_WHAT IS NEEDED_
Give every line of the listing word for word, beginning at the first and including the line with "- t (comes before" as the last.

_DATA PROVIDED_
◆ ◆ ◆ ◆

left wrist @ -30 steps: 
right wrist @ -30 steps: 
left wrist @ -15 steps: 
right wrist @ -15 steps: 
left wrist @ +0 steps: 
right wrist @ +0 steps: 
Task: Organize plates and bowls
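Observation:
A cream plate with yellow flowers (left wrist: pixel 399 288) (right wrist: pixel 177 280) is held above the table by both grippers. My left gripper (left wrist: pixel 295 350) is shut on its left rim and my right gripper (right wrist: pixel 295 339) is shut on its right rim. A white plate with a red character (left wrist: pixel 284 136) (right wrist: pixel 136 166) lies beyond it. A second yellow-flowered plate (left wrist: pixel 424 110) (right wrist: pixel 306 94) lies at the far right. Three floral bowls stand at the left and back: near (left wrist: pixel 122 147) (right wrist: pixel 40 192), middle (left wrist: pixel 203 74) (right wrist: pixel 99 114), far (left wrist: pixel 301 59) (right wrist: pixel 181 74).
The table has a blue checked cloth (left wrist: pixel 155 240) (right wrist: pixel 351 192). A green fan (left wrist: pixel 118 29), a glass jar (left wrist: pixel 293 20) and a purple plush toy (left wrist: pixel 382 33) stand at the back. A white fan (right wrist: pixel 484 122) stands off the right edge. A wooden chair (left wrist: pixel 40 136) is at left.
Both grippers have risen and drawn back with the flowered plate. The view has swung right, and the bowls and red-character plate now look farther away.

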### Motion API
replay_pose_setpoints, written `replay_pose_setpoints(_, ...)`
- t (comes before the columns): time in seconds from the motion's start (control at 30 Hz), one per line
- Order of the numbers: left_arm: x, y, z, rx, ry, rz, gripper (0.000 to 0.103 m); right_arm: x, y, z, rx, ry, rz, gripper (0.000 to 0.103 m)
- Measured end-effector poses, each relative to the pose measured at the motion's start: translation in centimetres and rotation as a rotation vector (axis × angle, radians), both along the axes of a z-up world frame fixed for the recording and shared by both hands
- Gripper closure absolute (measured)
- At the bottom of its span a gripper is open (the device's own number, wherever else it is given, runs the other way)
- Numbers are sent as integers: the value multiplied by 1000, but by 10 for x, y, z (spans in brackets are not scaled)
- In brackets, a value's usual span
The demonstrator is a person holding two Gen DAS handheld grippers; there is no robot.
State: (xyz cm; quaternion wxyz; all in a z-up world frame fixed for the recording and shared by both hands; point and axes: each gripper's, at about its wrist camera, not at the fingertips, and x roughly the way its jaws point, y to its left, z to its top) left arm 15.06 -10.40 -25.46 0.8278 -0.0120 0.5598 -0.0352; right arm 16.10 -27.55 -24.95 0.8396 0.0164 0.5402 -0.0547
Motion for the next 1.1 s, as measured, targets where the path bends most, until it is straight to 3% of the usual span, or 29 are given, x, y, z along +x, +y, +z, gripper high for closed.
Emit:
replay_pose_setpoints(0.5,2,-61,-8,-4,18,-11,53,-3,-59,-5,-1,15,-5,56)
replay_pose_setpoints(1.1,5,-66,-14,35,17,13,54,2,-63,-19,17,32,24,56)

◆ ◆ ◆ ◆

_RESPONSE BELOW_
left wrist @ -30 steps: 
right wrist @ -30 steps: 
left wrist @ -15 steps: 
right wrist @ -15 steps: 
left wrist @ +0 steps: 
right wrist @ +0 steps: 
Task: Organize plates and bowls
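Observation:
A cream plate with yellow flowers (left wrist: pixel 399 288) (right wrist: pixel 177 280) is held above the table by both grippers. My left gripper (left wrist: pixel 295 350) is shut on its left rim and my right gripper (right wrist: pixel 295 339) is shut on its right rim. A white plate with a red character (left wrist: pixel 284 136) (right wrist: pixel 136 166) lies beyond it. A second yellow-flowered plate (left wrist: pixel 424 110) (right wrist: pixel 306 94) lies at the far right. Three floral bowls stand at the left and back: near (left wrist: pixel 122 147) (right wrist: pixel 40 192), middle (left wrist: pixel 203 74) (right wrist: pixel 99 114), far (left wrist: pixel 301 59) (right wrist: pixel 181 74).
The table has a blue checked cloth (left wrist: pixel 155 240) (right wrist: pixel 351 192). A green fan (left wrist: pixel 118 29), a glass jar (left wrist: pixel 293 20) and a purple plush toy (left wrist: pixel 382 33) stand at the back. A white fan (right wrist: pixel 484 122) stands off the right edge. A wooden chair (left wrist: pixel 40 136) is at left.
Both grippers have risen and drawn back with the flowered plate. The view has swung right, and the bowls and red-character plate now look farther away.
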
### Motion API
replay_pose_setpoints, written `replay_pose_setpoints(_, ...)`
- t (comes before the columns): time in seconds from the motion's start (control at 30 Hz), one per line

The exercise calls for nothing more.